Wyatt huffed, the colour finally returning to his cheeks. “Nah, it’s totally legit. The store’s run by a coven in Sulani. I buy all sorts from there and only rarely grow extra limbs,” he joked.

Sage tutted and tossed her curls back. She seemed irritated by this knowledge, but Caleb must have been interpreting her face incorrectly. “I see,” she said smoothly. “In that case, we should have enough elixir by Friday to last for a few months—”

“So then we can start on the vampire cure,” Wyatt interrupted. “I’ve checked all the books and there’s no recipe for it—”

“No, there isn’t,” Sage agreed. “It will be difficult to—”

“—but I’ve done some thinking and Hoggy’s done some research and we think we can modify the plant feed potion,” Wyatt carried on as if his mother hadn’t spoken.

“The plant feed potion,” Sage repeated quietly, scrunching her skirt in her fist.

“Yeah, y’know, the one that revives dead plants? With modifications, obvs. Probably need to throw in an offering to appease death or something.”

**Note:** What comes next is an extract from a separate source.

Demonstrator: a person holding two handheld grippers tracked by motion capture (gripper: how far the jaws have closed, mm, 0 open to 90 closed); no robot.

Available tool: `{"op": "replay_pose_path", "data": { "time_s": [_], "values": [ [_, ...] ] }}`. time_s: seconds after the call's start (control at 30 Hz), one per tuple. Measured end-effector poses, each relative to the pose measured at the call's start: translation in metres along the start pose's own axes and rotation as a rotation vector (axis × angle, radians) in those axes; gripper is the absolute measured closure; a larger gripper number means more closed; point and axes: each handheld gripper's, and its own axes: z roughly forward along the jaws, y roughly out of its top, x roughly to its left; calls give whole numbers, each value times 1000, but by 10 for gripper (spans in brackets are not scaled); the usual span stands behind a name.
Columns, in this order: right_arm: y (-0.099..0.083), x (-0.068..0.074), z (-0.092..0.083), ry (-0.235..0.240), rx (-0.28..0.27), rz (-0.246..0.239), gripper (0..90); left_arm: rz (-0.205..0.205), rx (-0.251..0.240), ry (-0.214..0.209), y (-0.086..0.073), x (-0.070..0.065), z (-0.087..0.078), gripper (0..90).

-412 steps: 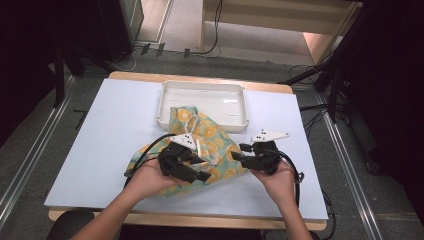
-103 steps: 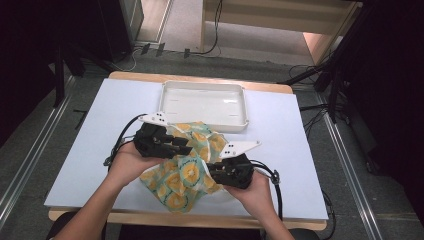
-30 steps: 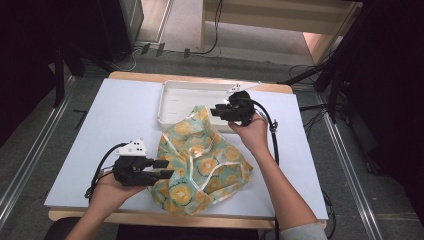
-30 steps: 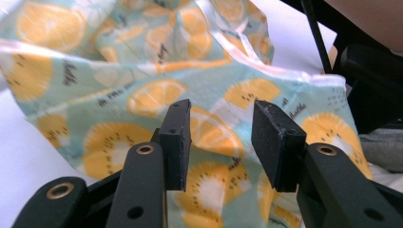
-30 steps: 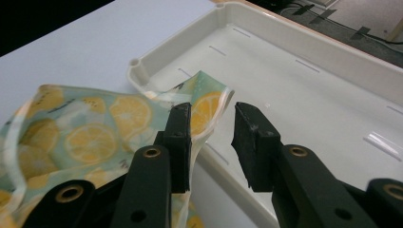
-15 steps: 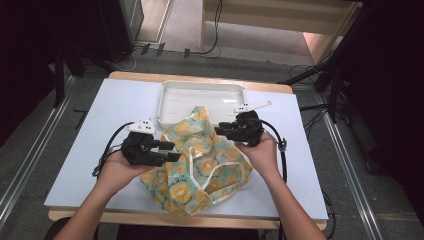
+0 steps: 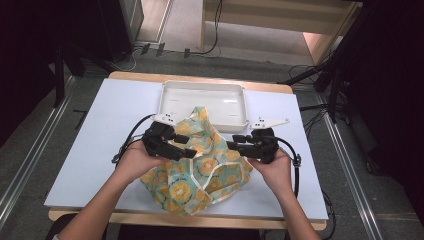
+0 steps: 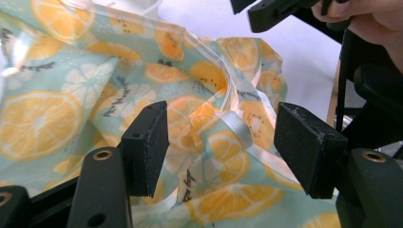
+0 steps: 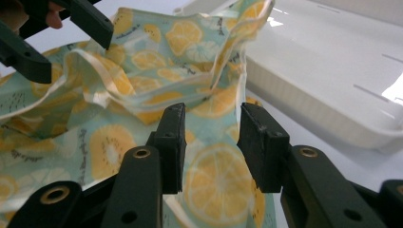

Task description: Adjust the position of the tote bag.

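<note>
1. Orange-slice print cloth (image 7: 200,160) lies crumpled on desk (image 7: 100,135), near side of white tray (image 7: 205,102); its printed lettering is too small to read.
2. Left claw (image 7: 186,151): jaws just opening, wide, cloth between, unpressed.
3. Right claw (image 7: 234,145): jaws just opening, gapped over cloth's right edge.

My view: white-topped table (image 7: 90,150), wood edge showing. White tray (image 7: 202,95) at far side; crumpled orange-print cloth (image 7: 200,170) on it, one corner against tray.
</note>
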Motion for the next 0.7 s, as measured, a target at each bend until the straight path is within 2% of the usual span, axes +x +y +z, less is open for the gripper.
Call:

“And an ingredient to satisfy the curse,” Broof jumped in. “So, more blood, I guess.”

“No,” Wyatt said, thinking aloud. “You can’t use bodily fluids in a spirit-based potion; it’ll corrupt it. Remember when Ma sneezed into her affirmation brew and turned herself inside-out? Plants and minerals only, dude.”

“Maybe there’s a rock that might work then. Bloodstone maybe?”

“It’s worth a try,” Wyatt agreed. “I just hope by that point that we have enough brain power to figure it out. Even with the elixir, there’s still four vampires and only three of us. Maybe we should get another donor.”

Sage sighed. “And who under the moon do we know who we can trust with the knowledge of who we all are, what we’re doing and who would be willing to donate daily?”

Lilith smiled. “I might know someone.”